* **About this task**: Somewhere below, one line contains "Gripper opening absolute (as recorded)" and a later line contains "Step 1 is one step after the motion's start". Output those two lines and everything between them exactly, and nothing else.

────────────────

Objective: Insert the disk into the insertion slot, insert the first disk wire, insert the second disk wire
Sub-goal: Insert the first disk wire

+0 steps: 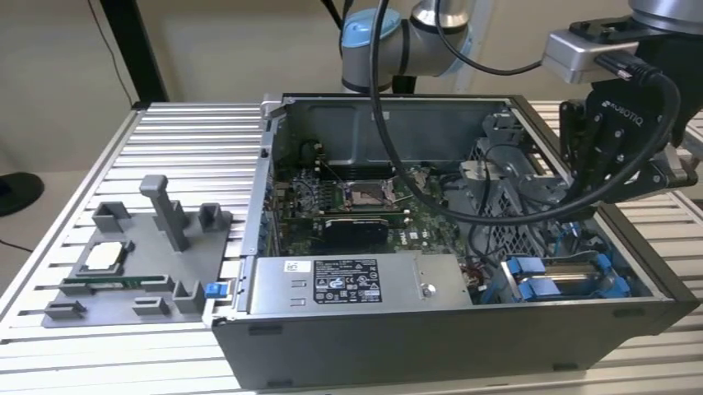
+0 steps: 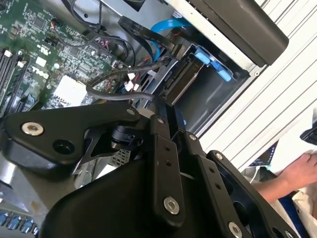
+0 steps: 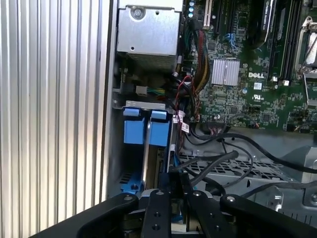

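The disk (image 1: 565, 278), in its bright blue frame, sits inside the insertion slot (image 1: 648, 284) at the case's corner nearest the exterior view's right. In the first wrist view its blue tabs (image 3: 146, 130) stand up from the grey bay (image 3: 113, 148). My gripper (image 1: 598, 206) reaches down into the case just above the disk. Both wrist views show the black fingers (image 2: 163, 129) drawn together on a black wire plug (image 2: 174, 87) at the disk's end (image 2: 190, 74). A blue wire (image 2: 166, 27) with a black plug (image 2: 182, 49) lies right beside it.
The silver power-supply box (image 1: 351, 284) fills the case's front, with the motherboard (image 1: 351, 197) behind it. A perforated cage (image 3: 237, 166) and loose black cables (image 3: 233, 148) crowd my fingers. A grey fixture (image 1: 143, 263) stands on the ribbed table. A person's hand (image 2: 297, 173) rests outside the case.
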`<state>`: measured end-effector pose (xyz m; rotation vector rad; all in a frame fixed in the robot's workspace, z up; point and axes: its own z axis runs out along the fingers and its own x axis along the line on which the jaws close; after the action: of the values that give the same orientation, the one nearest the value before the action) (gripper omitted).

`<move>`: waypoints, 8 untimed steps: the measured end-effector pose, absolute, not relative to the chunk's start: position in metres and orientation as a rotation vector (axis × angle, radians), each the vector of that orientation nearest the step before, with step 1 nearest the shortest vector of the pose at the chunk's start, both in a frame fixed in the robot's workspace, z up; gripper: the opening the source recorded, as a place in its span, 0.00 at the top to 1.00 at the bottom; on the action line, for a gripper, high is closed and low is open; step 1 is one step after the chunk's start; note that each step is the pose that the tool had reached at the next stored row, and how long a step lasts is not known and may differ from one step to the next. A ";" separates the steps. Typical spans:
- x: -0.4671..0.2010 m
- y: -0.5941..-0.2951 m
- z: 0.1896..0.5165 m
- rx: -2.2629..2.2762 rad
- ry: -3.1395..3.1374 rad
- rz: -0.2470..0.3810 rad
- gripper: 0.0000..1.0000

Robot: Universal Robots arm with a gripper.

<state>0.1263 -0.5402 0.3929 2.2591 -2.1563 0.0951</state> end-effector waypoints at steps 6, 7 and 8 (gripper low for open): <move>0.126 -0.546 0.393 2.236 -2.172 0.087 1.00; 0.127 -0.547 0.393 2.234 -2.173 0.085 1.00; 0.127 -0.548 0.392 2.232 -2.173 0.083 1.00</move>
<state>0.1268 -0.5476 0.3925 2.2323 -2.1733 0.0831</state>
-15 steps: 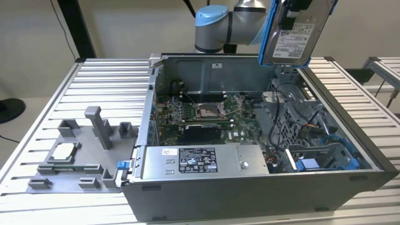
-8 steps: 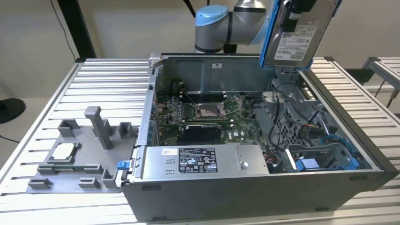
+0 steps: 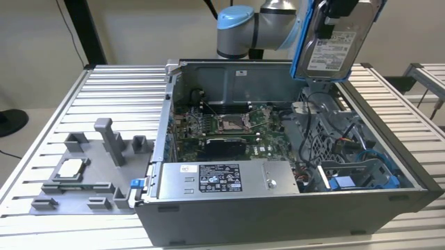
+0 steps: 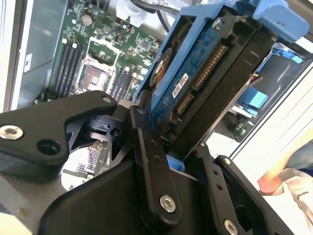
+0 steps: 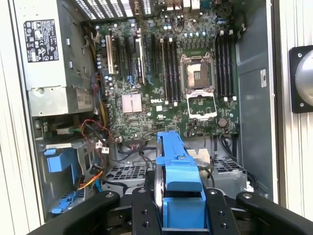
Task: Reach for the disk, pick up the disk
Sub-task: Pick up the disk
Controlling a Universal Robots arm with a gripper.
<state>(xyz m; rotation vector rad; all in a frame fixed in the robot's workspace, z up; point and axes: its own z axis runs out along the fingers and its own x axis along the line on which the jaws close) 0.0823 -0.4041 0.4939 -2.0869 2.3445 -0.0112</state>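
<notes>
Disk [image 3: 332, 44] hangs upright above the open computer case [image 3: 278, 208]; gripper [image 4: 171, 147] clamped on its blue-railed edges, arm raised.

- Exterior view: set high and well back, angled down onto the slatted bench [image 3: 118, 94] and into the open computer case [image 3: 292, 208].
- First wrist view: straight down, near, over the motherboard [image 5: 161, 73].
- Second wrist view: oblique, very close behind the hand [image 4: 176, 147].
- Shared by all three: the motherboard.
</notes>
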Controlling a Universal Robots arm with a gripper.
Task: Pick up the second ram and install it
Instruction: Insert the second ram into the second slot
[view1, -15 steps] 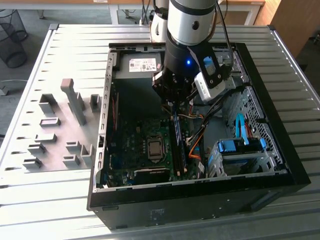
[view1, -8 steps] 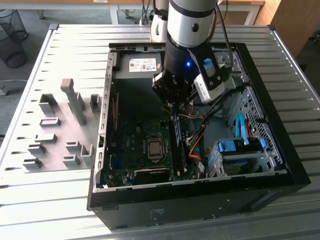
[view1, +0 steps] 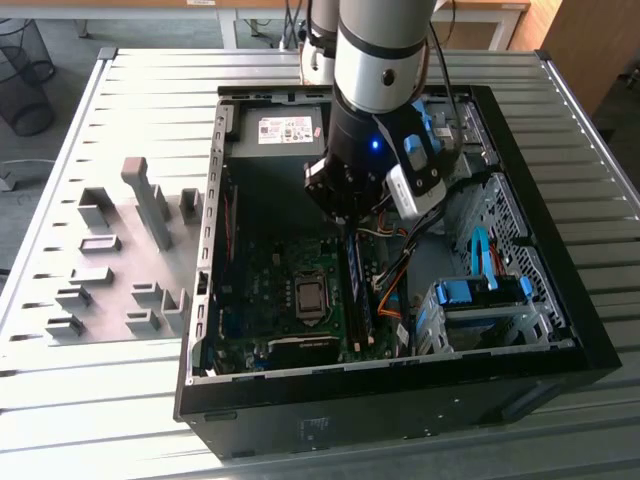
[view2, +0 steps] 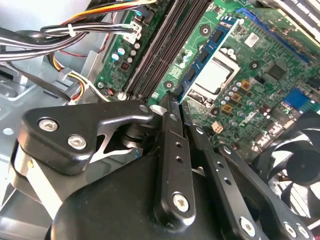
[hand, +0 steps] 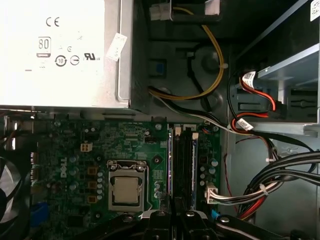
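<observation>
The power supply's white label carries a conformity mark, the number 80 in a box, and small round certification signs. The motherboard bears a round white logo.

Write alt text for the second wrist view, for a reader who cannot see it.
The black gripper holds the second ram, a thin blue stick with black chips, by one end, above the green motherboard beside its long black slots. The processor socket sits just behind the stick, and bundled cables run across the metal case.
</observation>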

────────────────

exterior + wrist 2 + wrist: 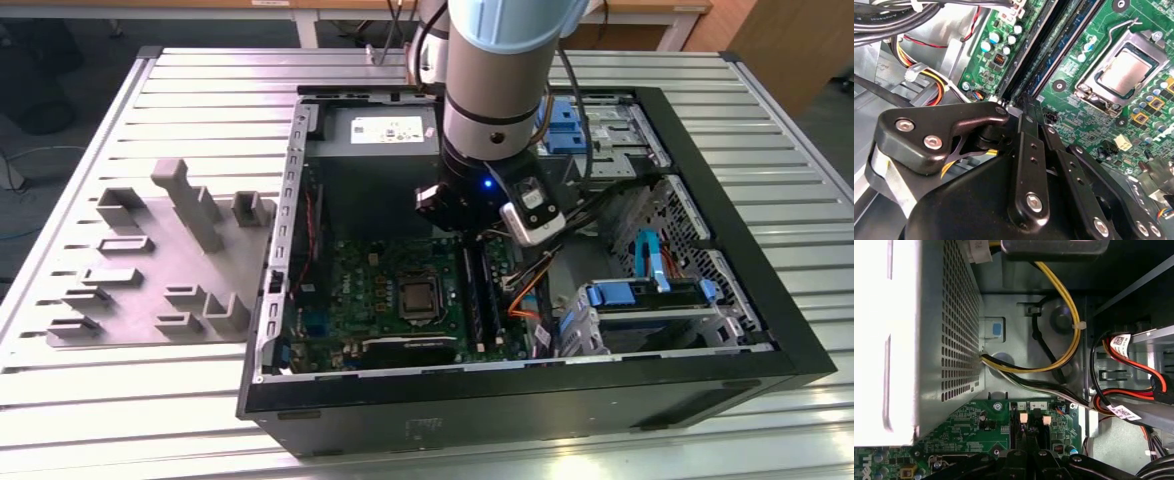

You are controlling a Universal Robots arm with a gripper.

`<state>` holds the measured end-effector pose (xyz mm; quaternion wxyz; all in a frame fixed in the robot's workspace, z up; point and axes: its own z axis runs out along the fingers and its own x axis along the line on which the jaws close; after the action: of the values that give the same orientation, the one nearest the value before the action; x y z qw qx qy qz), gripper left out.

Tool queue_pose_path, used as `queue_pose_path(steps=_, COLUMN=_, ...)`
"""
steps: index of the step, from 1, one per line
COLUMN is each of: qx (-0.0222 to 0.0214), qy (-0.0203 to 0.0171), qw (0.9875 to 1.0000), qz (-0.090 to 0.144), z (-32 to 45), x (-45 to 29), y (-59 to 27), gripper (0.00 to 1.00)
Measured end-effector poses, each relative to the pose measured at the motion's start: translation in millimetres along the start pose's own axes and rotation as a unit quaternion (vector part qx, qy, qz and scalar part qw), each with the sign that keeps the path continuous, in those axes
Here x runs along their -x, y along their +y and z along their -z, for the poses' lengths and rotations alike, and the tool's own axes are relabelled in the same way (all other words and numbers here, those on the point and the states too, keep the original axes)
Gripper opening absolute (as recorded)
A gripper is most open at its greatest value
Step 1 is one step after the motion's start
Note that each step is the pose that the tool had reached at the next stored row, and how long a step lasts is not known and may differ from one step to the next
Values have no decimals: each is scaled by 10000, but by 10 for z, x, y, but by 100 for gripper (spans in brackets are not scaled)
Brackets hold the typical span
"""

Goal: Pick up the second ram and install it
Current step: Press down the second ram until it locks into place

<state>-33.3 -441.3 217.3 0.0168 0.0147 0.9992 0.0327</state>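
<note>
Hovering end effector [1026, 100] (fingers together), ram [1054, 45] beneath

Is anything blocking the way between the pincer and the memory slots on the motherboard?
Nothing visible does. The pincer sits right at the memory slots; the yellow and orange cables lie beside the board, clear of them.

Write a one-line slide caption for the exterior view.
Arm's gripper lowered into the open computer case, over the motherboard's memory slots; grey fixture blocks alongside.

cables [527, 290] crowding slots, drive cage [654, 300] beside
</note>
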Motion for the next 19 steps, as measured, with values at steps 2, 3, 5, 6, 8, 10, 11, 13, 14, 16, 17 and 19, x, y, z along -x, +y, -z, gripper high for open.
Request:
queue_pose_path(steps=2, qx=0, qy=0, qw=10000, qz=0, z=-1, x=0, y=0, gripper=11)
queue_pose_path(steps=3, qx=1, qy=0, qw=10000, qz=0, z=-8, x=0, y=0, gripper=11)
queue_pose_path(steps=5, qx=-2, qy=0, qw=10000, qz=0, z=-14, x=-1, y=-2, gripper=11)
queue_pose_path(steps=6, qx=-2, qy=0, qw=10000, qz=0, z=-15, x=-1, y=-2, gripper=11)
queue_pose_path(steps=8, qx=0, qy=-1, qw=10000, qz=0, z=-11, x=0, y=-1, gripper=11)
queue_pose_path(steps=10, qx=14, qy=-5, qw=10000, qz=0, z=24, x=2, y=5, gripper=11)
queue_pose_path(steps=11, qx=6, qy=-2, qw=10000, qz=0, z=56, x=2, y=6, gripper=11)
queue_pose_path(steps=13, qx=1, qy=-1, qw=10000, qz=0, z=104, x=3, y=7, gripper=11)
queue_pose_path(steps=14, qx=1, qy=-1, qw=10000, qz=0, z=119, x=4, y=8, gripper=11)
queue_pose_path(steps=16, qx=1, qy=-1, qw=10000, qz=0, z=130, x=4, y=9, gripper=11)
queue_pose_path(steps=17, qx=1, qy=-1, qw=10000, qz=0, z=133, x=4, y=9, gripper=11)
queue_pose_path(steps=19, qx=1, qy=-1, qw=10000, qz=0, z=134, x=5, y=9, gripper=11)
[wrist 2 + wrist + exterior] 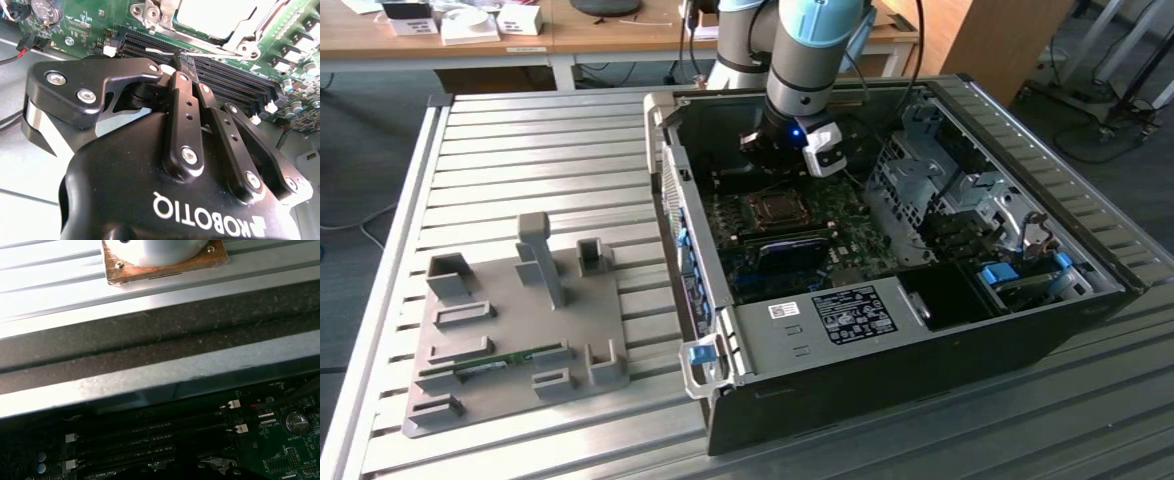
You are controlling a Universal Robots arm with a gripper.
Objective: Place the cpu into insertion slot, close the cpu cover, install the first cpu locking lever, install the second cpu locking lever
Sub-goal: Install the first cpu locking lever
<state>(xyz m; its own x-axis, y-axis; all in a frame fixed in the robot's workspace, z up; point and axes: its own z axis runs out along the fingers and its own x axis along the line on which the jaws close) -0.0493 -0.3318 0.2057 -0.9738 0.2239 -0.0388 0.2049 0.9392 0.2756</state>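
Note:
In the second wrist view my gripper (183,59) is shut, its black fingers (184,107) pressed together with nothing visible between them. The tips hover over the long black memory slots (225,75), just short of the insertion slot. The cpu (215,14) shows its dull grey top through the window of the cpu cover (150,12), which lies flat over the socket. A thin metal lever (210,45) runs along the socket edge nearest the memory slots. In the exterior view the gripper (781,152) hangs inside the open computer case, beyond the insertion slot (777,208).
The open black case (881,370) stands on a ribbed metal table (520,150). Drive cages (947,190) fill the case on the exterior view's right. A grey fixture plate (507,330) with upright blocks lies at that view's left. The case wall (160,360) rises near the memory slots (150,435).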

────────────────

* **Exercise output**:
Gripper opening absolute (as recorded)
A gripper is most open at its greatest value
Step 1 is one step after the motion's start

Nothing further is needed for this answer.